Things To Consider Before Buying An Elliptical Trainer - Better Health Solutions

Things To Consider Before Buying An Elliptical Trainer

An elliptical trainer is a solid purchase and a worthwhile addition to almost any home gym. It provides you with a full body workout, it’s gentle on your joints and if space is limited in your home, there are plenty of compact models available. In addition to this, the unique, dual motion design allows you to target specific muscles in a way that’s not possible on any other cardio machine. However, despite all these benefits, elliptical trainers may not be the best piece of home cardio equipment for you. In this article I’m going to be exploring this topic further and discussing some of the key things you need to think about before you buy an elliptical trainer.

1) Not Sports Specific

One of the biggest drawbacks of an elliptical trainer compared with other home cardio machines is that it’s not sports specific. While a treadmill is specific to running, an exercise bike takes you through the same motion as cycling on an outdoor bike and a rowing machine prepares you for real life rowing, an elliptical trainer doesn’t really prepare you for any sport. This isn’t a big issue if your main goal is to improve your general fitness. However, if you are purchasing your home cardio machine as part of a sports conditioning program, you may be better off buying an exercise bike, rowing machine or treadmill.

2) Momentum Can Make It Easy

Another thing to think about before buying an elliptical trainer is momentum. With exercise bikes, rowing machines, steppers and treadmills, all of the effort is on you. However, when exercising on an elliptical, you can build up momentum which then helps you with the exercise and makes it easier. No other exercise machines carry you like this, so if you want to make sure you don’t slack off and let the cardio machine do the work for you, an elliptical trainer may not be the best choice.

3) Difficult Technique For Beginners

If you’re relatively new to working out and thinking about purchasing an elliptical trainer to start improving your fitness, you may want to think again. Many beginners find elliptical trainers much more difficult to use than exercise bikes, treadmills or steppers and struggle to pick up the technique.

The reason for this is that the latter three home cardio machines all involve natural movements which you learn from a very early age. However, the gliding motion of an elliptical trainer is very unnatural to a lot of people and takes time to master. It also requires a much greater degree of co-ordination than cycling, running or stepping, as you have to move your arms in line with your legs.
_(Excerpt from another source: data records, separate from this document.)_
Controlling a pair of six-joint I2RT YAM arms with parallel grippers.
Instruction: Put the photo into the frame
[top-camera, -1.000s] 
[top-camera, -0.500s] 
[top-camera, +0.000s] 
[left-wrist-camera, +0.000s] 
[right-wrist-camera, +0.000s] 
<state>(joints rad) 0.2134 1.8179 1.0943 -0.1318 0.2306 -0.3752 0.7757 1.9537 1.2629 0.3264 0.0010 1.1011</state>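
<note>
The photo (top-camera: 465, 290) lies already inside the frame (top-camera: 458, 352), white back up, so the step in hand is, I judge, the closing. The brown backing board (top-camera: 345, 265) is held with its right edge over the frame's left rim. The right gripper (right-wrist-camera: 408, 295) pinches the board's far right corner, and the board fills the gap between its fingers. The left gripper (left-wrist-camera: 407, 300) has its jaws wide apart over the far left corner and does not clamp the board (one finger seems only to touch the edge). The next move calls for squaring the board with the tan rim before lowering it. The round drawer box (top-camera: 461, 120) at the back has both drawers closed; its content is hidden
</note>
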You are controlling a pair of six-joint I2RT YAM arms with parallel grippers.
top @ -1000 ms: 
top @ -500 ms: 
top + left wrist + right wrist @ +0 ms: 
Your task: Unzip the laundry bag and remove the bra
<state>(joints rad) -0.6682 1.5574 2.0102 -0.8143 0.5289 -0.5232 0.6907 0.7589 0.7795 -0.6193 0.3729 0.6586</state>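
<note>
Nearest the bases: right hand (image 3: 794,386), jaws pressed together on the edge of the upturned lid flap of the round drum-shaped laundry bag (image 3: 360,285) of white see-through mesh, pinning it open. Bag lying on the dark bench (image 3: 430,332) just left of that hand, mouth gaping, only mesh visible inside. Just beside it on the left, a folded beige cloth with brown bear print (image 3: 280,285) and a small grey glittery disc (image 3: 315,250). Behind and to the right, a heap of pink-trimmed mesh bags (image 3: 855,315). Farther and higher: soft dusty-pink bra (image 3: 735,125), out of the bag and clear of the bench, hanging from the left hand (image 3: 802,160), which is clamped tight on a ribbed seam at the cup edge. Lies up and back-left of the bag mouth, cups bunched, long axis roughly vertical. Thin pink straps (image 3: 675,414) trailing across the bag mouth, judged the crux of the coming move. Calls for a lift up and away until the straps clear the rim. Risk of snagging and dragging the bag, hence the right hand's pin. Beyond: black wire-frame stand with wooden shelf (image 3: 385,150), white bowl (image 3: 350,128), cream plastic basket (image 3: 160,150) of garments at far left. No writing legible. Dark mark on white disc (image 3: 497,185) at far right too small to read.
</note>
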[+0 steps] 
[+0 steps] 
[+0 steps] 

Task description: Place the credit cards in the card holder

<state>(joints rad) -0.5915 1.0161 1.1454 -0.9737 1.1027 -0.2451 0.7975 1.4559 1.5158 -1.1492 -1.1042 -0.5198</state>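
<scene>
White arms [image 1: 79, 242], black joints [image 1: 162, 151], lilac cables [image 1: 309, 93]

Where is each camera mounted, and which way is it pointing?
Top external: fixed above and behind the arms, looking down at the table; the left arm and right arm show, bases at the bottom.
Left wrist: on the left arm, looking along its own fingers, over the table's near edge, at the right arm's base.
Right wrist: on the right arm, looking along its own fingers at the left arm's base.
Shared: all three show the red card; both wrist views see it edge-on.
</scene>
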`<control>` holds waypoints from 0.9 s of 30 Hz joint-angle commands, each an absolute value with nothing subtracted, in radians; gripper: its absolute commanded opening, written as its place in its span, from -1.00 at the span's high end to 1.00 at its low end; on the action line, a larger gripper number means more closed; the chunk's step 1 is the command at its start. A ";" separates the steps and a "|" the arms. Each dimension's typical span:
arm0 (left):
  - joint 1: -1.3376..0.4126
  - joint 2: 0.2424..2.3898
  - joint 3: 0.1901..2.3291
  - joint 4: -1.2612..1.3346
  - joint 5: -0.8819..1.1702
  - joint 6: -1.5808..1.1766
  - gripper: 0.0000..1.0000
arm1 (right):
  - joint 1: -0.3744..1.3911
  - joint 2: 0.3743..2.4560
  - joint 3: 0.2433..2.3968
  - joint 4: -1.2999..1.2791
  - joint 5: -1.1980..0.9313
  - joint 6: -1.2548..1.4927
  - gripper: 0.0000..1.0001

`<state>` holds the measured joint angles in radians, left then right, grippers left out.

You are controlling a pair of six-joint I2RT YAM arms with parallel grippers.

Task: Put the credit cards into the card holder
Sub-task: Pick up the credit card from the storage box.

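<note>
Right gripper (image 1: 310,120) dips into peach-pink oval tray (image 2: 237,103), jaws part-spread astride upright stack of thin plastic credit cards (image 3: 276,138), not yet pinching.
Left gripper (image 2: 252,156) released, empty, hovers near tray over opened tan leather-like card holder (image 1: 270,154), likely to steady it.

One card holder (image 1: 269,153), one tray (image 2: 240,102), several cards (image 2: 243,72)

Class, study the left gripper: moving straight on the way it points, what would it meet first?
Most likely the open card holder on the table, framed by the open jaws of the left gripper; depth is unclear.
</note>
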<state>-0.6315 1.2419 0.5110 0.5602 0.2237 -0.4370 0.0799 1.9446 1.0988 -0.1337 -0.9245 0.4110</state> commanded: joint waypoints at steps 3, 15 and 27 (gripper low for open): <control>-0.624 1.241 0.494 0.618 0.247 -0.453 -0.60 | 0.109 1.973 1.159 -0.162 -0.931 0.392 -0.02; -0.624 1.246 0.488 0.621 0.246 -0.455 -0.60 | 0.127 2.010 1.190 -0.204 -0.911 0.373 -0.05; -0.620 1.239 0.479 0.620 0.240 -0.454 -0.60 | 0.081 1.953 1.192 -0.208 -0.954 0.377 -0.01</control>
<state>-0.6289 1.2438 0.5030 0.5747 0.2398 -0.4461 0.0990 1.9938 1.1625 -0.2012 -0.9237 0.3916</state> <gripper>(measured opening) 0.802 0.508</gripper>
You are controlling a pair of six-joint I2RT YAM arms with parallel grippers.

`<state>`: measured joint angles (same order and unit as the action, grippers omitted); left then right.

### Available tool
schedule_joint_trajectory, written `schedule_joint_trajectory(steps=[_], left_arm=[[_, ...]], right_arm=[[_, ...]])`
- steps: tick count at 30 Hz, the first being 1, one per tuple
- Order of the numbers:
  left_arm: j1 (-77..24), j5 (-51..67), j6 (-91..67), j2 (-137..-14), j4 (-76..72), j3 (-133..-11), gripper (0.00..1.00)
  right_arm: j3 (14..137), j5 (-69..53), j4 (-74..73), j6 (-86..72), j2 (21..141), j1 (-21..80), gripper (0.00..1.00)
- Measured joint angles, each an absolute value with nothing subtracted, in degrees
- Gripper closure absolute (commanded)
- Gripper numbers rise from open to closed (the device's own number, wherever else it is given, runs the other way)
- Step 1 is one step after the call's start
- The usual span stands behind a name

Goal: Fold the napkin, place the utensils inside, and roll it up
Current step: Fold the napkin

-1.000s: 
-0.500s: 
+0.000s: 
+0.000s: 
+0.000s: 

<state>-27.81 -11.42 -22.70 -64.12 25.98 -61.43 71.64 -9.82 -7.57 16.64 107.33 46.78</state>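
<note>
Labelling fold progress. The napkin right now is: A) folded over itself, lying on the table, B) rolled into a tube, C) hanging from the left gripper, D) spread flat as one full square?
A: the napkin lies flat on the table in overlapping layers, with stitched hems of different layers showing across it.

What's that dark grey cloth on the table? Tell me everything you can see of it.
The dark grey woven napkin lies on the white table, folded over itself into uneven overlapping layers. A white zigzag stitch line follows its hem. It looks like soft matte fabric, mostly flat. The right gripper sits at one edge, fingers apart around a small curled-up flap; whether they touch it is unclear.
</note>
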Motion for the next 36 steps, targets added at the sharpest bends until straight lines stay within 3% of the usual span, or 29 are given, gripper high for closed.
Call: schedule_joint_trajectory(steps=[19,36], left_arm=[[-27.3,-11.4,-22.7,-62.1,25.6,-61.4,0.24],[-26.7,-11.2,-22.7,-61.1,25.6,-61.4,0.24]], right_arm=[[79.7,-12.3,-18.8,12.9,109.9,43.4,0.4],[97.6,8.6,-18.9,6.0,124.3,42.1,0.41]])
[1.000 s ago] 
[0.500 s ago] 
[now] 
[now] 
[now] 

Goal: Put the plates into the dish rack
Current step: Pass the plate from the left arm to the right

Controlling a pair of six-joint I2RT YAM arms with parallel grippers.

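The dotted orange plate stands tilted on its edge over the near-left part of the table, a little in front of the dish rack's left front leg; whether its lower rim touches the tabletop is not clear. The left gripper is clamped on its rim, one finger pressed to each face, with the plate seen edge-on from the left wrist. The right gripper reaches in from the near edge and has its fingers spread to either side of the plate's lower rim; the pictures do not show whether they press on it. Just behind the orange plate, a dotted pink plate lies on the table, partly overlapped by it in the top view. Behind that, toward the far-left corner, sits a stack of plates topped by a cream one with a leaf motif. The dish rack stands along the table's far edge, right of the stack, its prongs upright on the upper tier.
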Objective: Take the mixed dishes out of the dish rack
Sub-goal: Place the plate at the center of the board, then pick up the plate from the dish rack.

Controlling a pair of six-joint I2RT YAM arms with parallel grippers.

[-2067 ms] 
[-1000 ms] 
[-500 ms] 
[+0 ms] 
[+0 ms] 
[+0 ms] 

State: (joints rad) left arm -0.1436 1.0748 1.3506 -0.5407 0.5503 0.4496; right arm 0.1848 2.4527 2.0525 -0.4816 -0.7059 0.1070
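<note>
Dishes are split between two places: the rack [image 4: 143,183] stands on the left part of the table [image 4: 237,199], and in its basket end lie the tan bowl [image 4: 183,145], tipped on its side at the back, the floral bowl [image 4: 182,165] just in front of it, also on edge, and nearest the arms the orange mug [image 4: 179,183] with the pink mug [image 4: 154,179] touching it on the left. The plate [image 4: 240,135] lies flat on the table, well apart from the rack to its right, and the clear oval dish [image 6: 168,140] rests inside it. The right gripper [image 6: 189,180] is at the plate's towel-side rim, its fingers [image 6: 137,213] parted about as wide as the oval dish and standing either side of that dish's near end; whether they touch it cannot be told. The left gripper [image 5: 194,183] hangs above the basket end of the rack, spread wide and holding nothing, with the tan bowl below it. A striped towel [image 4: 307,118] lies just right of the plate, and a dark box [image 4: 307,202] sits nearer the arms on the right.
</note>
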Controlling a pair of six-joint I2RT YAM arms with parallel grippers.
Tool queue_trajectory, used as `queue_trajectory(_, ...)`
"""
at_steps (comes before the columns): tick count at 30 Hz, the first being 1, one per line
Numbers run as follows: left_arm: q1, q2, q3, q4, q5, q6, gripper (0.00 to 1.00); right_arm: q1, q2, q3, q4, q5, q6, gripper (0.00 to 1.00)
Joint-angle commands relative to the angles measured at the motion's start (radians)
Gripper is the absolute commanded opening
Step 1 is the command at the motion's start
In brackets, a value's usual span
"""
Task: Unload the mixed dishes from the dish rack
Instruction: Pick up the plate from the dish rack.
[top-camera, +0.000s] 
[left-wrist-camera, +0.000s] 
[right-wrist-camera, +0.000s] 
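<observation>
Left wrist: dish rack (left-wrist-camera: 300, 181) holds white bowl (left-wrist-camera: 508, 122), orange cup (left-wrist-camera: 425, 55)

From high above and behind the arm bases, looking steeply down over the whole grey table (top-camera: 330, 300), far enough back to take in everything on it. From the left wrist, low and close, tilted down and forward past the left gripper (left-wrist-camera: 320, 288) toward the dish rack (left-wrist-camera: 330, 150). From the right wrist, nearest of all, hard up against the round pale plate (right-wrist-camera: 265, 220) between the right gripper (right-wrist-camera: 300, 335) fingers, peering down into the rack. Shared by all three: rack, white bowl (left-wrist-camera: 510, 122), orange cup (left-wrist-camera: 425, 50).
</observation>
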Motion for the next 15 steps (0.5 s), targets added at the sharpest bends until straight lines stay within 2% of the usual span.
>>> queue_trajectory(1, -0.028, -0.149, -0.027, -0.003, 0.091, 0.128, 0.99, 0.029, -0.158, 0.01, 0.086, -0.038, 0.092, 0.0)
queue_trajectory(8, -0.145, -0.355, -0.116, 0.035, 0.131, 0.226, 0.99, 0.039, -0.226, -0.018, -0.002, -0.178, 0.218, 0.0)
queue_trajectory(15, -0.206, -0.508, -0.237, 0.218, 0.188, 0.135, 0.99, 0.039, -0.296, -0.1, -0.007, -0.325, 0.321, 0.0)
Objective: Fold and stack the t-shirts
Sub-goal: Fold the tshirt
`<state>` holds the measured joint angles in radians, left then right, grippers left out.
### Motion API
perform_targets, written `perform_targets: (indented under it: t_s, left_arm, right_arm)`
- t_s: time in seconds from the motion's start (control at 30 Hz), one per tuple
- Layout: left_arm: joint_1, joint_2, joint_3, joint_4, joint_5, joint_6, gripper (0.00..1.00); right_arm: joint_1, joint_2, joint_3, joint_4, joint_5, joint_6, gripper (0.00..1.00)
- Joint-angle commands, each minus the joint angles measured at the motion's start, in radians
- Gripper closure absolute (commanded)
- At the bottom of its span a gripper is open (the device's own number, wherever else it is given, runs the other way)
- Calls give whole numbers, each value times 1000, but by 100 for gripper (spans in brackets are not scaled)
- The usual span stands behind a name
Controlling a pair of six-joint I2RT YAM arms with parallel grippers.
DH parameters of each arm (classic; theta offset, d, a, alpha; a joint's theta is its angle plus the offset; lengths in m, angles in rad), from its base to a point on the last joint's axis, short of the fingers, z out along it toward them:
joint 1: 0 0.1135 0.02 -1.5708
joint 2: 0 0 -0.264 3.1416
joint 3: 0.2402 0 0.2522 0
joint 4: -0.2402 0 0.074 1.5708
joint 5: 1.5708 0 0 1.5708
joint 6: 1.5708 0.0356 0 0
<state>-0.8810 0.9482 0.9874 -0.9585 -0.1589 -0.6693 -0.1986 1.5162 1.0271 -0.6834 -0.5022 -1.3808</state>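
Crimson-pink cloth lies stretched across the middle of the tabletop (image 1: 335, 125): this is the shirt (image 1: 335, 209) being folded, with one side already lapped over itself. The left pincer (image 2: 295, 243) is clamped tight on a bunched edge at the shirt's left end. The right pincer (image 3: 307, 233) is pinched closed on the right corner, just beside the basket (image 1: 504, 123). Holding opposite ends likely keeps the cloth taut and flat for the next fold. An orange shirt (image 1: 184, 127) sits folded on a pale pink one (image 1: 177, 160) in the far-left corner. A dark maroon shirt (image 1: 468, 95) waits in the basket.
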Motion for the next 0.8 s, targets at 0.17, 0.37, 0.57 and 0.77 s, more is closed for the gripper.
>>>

While the technique is by no means impossible and you will pick it up with practice, if you’re just starting out, you may want to go for a home cardio machine with less of a learning curve.

4) Designed For Average Sized People

Unlike all the other home cardio machines which can cater to people of various shapes and sizes, elliptical trainers are designed for average sized people. The reason for this is that with an elliptical trainer there are two points of contact – the poles for your hands and the platforms for your feet. With other home cardio machines, there is only one point of contact, so height is less of an issue.

This means that if you are very tall, you may struggle to grab the poles on an elliptical trainer comfortably. Similarly, if you are very small, you might find it difficult to reach the poles and may want to consider an alternative home cardio machine.

5) Non-Weight Bearing Exercise

One final thing to consider before buying an elliptical trainer is that the gliding platforms support most of your bodyweight. On the one hand, this is a good thing as it protects your joints from the heavy impact of running. However, weight bearing exercises are good for your bones and cause your bone mineral density to increase. This greater bone mineral density allows your body to create stronger, healthier bones which are less likely to break and fracture. By exercising on an elliptical trainer, you remove the weight bearing element from your workout routine and don’t get to take advantage of this bone boosting benefit.

Summary

As you can see, despite their many benefits, elliptical trainers aren’t suitable for everyone. If you want to train for a specific sport or push yourself hard and ensure that momentum doesn’t take over when you exercise, you may be better off purchasing an exercise bike, a rowing machine or a treadmill. I hope this article helps you make your final decision and choose the best piece of home cardio equipment to meet your fitness goals.